HOW TO COMPLETE THIS TASK:
Your task is to give the data again, exactly, with every line intact.

RECORDED INFORMATION:
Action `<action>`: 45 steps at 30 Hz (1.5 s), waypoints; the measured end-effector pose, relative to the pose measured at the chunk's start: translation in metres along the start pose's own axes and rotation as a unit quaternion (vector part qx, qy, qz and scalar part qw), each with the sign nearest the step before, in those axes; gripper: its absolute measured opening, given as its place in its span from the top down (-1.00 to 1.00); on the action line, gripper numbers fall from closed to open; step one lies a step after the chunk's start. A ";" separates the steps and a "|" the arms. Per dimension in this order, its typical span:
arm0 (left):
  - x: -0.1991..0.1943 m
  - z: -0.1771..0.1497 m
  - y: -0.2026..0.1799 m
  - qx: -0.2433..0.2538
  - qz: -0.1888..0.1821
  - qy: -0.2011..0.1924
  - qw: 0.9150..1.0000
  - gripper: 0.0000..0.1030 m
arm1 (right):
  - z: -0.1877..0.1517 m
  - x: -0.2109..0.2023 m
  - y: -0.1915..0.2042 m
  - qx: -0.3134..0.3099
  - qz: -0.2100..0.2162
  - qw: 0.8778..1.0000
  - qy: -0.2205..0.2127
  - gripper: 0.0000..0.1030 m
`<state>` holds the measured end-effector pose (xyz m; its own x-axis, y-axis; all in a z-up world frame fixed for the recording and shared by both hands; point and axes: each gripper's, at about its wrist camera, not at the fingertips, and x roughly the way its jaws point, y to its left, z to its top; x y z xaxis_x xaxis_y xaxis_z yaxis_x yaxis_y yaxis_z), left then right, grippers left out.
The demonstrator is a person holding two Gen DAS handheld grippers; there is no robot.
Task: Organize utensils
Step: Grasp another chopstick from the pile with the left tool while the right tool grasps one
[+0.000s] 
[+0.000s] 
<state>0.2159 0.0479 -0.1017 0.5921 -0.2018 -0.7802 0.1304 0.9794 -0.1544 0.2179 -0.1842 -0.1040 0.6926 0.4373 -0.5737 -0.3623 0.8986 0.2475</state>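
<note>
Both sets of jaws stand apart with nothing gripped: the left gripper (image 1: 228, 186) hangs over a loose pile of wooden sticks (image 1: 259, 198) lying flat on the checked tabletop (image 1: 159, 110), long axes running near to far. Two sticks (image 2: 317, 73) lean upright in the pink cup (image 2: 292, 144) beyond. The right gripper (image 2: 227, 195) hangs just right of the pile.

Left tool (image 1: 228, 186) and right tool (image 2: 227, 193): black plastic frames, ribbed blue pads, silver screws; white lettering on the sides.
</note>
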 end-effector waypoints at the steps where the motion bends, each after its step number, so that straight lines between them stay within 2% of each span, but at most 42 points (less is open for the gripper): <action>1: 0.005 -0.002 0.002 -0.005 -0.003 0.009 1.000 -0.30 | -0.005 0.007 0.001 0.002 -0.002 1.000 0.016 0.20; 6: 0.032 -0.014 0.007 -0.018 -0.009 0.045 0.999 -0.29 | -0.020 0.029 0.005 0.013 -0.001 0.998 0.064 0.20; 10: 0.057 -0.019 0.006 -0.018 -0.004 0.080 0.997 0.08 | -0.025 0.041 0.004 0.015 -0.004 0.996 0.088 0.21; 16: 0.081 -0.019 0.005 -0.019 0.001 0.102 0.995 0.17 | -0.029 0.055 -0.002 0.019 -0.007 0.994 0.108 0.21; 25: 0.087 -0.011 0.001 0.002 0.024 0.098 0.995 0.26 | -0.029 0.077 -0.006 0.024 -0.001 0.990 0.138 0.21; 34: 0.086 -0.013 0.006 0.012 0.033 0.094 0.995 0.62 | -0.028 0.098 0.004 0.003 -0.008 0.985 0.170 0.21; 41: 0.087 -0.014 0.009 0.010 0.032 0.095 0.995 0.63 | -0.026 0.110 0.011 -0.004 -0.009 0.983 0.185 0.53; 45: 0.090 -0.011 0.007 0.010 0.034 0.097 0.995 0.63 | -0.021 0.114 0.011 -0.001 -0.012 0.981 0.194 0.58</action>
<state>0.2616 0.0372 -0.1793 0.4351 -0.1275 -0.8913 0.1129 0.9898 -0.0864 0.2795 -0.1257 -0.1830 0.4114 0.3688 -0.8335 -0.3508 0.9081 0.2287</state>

RESULT FOR THIS TASK:
Action `<action>`: 45 steps at 30 Hz (1.5 s), waypoints; the measured end-effector pose, relative to the pose measured at the chunk's start: translation in metres along the start pose's own axes and rotation as a unit quaternion (vector part qx, qy, qz and scalar part qw), each with the sign nearest the step before, in those axes; gripper: its absolute measured opening, given as its place in its span from the top down (-1.00 to 1.00); on the action line, gripper numbers fall from closed to open; step one lies a step after the chunk's start. A ";" separates the steps and a "|" the arms. Per dimension in this order, its typical span:
arm0 (left):
  - x: -0.1991..0.1943 m
  - z: -0.1771..0.1497 m
  - y: -0.2026..0.1799 m
  - qx: -0.2433..0.2538
  - qz: -0.1888..0.1821
  - qy: -0.2011..0.1924
  - qw: 0.9150..1.0000
  - gripper: 0.0000..0.1030 m
arm1 (right):
  - z: -0.1877..0.1517 m
  - x: -0.2109..0.2023 m
  - y: -0.1915..0.2042 m
  - qx: -0.3134..0.3099
  - qz: -0.2100..0.2162
  - qw: 0.8778..1.0000
  - qy: -0.2205..0.2127
  - gripper: 0.0000..0.1030 m
`<state>` holds the measured end-effector pose (xyz m; its own x-axis, y-axis; all in a z-up world frame fixed for the recording and shared by both hands; point and axes: each gripper's, at about its wrist camera, not at the fingertips, and x roughly the way its jaws point, y to its left, z to its top; x y z xaxis_x xaxis_y xaxis_z yaxis_x yaxis_y yaxis_z), left then right, grippers left out.
The demonstrator is a person holding two Gen DAS handheld grippers; there is no robot.
Task: Organize utensils
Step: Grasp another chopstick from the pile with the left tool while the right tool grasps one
[+0.000s] 
[+0.000s] 
<state>0.2159 0.0479 -0.1017 0.5921 -0.2018 -0.7802 0.1304 0.9794 -0.1544 0.2179 -0.1842 -0.1040 0.6926 0.4373 -0.5737 -0.3623 0.8986 0.2475</state>
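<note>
Both sets of jaws stand apart with nothing gripped: the left gripper (image 1: 228, 186) hangs over a loose pile of wooden sticks (image 1: 259, 198) lying flat on the checked tabletop (image 1: 159, 110), long axes running near to far. Two sticks (image 2: 317, 73) lean upright in the pink cup (image 2: 292, 144) beyond. The right gripper (image 2: 227, 195) hangs just right of the pile.

Left tool (image 1: 228, 186) and right tool (image 2: 227, 193): black plastic frames, ribbed blue pads, silver screws; white lettering on the sides.
</note>
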 end-effector waypoints at the steps where the motion bends, each after its step number, so that straight lines between them stay within 2% of each span, but at most 42 points (less is open for the gripper): <action>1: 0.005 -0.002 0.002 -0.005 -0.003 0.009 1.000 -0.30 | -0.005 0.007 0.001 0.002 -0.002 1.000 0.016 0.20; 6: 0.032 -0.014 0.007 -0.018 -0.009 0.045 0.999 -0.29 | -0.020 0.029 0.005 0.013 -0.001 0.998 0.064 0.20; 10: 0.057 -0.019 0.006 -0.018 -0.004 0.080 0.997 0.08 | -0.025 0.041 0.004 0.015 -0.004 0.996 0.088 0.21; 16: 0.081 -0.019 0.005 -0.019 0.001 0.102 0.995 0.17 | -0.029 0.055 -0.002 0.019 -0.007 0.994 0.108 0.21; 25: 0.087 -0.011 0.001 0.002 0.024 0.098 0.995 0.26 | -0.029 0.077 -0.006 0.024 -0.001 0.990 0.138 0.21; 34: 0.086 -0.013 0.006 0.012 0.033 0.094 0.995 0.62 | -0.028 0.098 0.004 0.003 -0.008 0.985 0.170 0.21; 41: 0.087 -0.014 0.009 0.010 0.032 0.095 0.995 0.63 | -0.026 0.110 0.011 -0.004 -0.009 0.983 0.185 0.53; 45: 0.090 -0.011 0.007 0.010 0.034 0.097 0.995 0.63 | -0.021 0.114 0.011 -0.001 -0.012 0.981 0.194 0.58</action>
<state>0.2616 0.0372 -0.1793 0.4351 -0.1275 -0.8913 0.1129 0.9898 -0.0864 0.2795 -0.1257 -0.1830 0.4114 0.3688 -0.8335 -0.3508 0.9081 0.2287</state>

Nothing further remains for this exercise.